What is a Cuboid Shape?
Take a minute to look around the room. Do you see anything that is the shape of a rectangular box? This could be a piece of furniture, a box, a brick, or anything of the like. This shape is called a cuboid, and it is an extremely common shape to see in the world around us. This is demonstrated in the following picture of a building, a book, and an ice cream sandwich. All of these objects are cuboid shapes.
Examples of cuboids
A cuboid is a three-dimensional shape with a length, width, and a height. The cuboid shape has six sides called faces. Each face of a cuboid is a rectangle, and all of a cuboid's corners (called vertices) are 90-degree angles. Ultimately, a cuboid has the shape of a rectangular box.
This may leave you wondering, what about a cube, or a box with six square faces all the same size? To address this, we need to realize that a square is a special type of rectangle. Therefore, a cube still has faces that are rectangles, and we see that a cube is still a cuboid. Anything that is a box-shaped object is a cuboid.

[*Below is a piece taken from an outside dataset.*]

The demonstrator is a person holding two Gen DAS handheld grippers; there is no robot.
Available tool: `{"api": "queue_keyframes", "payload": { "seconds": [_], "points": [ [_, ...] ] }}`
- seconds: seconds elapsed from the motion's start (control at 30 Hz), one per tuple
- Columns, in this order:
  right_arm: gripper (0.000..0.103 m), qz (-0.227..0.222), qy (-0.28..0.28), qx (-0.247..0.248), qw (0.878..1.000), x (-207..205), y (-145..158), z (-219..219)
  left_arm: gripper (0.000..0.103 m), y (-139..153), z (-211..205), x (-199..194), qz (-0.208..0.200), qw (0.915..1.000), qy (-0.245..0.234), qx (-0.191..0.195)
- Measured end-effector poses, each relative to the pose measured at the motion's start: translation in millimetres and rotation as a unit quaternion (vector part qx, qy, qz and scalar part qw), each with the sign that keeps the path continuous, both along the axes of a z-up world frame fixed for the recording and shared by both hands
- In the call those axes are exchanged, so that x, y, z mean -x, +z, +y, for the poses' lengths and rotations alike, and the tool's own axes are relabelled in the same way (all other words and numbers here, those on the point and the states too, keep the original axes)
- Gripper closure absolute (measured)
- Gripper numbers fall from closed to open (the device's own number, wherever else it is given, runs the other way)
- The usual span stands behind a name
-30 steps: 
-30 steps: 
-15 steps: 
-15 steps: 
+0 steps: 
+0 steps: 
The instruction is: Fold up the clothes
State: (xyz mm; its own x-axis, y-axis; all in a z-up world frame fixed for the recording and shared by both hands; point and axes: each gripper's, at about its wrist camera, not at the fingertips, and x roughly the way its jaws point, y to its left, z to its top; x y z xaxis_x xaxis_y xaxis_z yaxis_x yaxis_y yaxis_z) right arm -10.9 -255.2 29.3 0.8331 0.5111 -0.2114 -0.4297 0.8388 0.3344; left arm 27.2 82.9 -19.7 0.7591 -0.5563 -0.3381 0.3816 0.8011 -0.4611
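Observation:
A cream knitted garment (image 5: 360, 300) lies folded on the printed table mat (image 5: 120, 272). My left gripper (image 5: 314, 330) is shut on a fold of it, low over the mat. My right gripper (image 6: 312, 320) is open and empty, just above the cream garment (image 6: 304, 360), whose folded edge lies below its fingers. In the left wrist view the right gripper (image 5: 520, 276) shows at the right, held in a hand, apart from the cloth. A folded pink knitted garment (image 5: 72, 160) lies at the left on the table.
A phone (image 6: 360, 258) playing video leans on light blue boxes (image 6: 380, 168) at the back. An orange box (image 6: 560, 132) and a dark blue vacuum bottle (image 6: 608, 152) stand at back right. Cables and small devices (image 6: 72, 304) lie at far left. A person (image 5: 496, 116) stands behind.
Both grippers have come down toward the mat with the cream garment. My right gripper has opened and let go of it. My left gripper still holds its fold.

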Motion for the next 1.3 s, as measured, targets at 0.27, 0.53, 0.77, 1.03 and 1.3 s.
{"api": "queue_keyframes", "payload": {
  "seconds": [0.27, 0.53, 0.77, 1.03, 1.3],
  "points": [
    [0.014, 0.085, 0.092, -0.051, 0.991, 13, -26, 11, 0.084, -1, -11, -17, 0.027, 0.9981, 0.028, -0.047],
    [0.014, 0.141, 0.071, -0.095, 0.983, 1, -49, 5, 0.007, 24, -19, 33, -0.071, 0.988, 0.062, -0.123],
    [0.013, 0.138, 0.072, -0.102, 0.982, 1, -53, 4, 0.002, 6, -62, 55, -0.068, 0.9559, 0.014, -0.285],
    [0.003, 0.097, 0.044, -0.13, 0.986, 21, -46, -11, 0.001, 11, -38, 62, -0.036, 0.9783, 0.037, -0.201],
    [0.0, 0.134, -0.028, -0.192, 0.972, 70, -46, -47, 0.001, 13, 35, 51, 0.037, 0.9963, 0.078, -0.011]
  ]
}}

The volume of a three-dimensional object is how much space is inside the object. Some of you may be familiar with the volume of a rectangular box. If so, then you are also familiar with the volume of a cuboid. To find the volume of a cuboid, we multiply the cuboid's length times its width times its height. In other words, the volume V of a cuboid is found by the formula V = lwh, where l = length, w = width, and h = height.
Volume of a cuboid
This is a very useful formula. For instance, consider two of our initial cuboid examples, the book and the ice cream sandwich. The volume of the book tells us how much space the pages of the book take up. The volume of the ice cream sandwich tells us how much ice cream is in the sandwich - and let's face it, the ice cream is the best part!
The book shown has a length of 6 inches, a width of 4 inches, and a height of 1 inch. Therefore, we find the volume of the book by plugging l = 6, w = 4, and h = 1 into our volume formula to get V = 6 x 4 x 1 = 24 cubic inches. This tells us that the pages of the book take up 24 cubic inches.

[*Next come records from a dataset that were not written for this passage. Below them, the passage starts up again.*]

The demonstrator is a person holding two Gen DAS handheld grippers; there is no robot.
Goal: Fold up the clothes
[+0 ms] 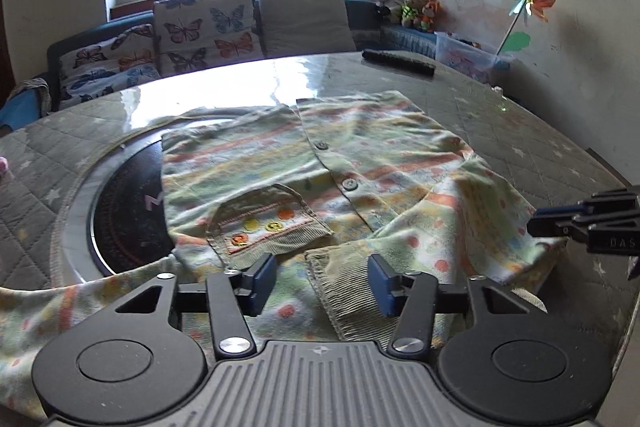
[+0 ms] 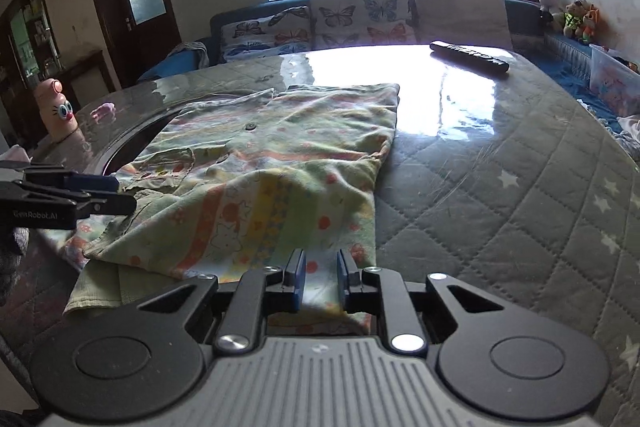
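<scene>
A child's striped, dotted button shirt (image 1: 360,155) lies spread front-up on the round table, its pocket (image 1: 268,223) toward me. My left gripper (image 1: 322,279) hovers over the ribbed collar edge, jaws half apart, the pads touching no cloth. In the right wrist view a sleeve (image 2: 248,219) lies folded across the shirt (image 2: 280,131). My right gripper (image 2: 321,281) sits at that sleeve's near end. Its pads stand a narrow gap apart with cloth lying between them, not pinched. The left gripper (image 2: 120,193) shows at the left edge, and the right gripper (image 1: 534,223) at the right edge of the left wrist view.
The table (image 2: 500,207) has a quilted star cover under glass and a dark round inset (image 1: 128,211) partly under the shirt. A black remote (image 2: 468,57) lies at the far side. A pink bottle (image 2: 56,111) stands far left. A sofa with cushions (image 1: 200,31) is behind.
</scene>
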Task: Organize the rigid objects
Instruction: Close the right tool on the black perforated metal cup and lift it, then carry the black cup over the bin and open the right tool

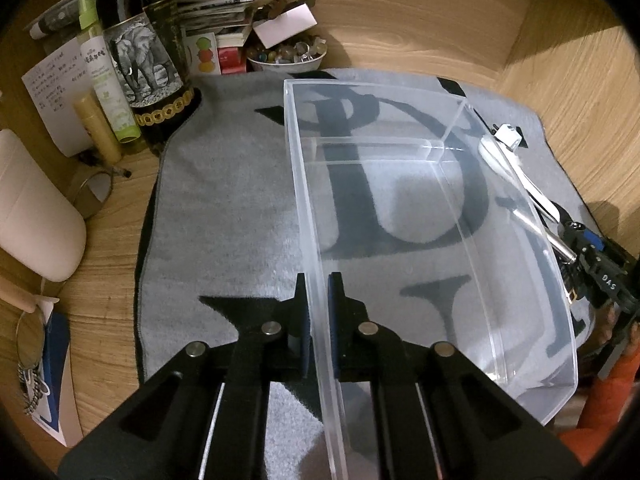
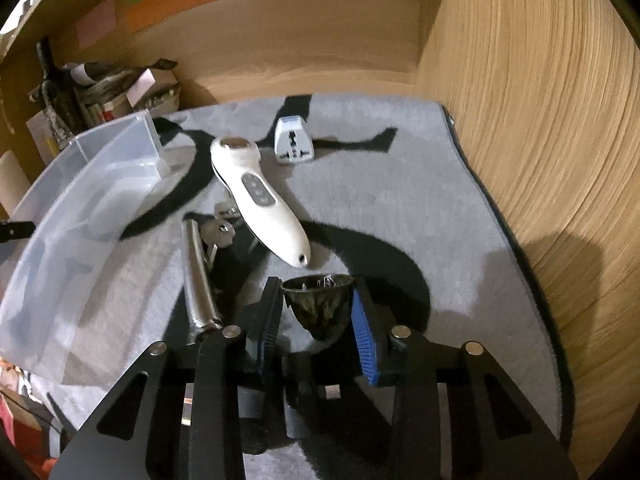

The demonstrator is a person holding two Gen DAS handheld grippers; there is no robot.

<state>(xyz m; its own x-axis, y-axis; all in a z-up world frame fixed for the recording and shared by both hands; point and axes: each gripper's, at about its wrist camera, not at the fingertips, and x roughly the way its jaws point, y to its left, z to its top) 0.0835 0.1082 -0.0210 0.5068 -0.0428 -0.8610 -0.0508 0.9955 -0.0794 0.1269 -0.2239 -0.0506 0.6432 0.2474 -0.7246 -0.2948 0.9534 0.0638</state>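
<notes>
A clear plastic box (image 1: 400, 208) stands on the grey mat (image 1: 220, 200). My left gripper (image 1: 319, 284) is shut on its left wall, one pad on each side. In the right wrist view my right gripper (image 2: 318, 292) has its blue pads against the rim of a small dark cone-shaped cup (image 2: 320, 312), shut on it just above the mat (image 2: 440, 200). Ahead lie a white handheld device (image 2: 260, 200), a white plug adapter (image 2: 294, 140), a metal tube (image 2: 198, 276) and keys (image 2: 222, 232). The box (image 2: 80, 200) sits to their left.
A dark wine bottle (image 1: 140, 52), slim tubes (image 1: 108, 92), papers and a bowl of beads (image 1: 284, 58) crowd the back left. Wooden walls (image 2: 540, 160) close in behind and to the right of the mat. A white rounded object (image 1: 32, 208) lies at the left.
</notes>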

Similarly, the ice cream sandwich has a length of 12 centimeters, a width of 5 centimeters, and a height of 2.4 centimeters. Plugging these values into our volume formula gives V = 12 x 5 x 2.4 = 144 cubic centimeters. This tells us that there is 144 cubic centimeters of ice cream in our ice cream sandwich - yum!

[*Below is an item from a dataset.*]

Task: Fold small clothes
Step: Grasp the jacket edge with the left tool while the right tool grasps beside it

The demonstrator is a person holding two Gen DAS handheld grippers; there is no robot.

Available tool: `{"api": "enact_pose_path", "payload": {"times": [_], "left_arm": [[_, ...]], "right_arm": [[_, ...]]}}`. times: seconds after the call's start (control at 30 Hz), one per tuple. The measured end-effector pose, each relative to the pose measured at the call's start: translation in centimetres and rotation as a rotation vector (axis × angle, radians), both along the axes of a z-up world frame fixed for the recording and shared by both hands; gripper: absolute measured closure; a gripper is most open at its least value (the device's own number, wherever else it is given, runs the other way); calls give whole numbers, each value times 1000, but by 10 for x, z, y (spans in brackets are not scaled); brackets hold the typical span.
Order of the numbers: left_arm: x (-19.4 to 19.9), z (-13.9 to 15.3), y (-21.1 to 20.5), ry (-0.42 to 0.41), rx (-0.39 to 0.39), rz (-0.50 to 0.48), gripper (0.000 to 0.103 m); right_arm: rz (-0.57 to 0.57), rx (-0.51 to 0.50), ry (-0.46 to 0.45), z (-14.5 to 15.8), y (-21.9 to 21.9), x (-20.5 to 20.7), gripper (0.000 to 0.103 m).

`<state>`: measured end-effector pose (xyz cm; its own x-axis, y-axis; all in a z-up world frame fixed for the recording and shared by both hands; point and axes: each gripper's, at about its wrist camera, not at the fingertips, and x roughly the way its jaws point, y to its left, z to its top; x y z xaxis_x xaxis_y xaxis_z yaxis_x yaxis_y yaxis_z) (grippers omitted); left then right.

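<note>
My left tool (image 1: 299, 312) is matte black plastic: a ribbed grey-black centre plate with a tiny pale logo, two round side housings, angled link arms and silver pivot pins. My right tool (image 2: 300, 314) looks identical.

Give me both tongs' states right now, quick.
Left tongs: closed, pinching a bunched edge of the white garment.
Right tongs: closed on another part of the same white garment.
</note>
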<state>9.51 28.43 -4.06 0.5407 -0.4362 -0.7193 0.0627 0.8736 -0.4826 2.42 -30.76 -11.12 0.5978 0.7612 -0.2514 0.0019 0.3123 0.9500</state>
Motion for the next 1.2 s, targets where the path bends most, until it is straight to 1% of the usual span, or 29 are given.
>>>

The surface area of a three-dimensional object is the area of all of the object's sides added together. That is, it is the total area of all of the object's surfaces. To find the surface area of a cuboid, we want to add up the areas of each of the cuboid's faces. Thus, the surface area of a cuboid is:
SA = (Area face 1) + (Area face 2) + (Area face 3) + (Area face 4) + (Area face 5) + (Area face 6)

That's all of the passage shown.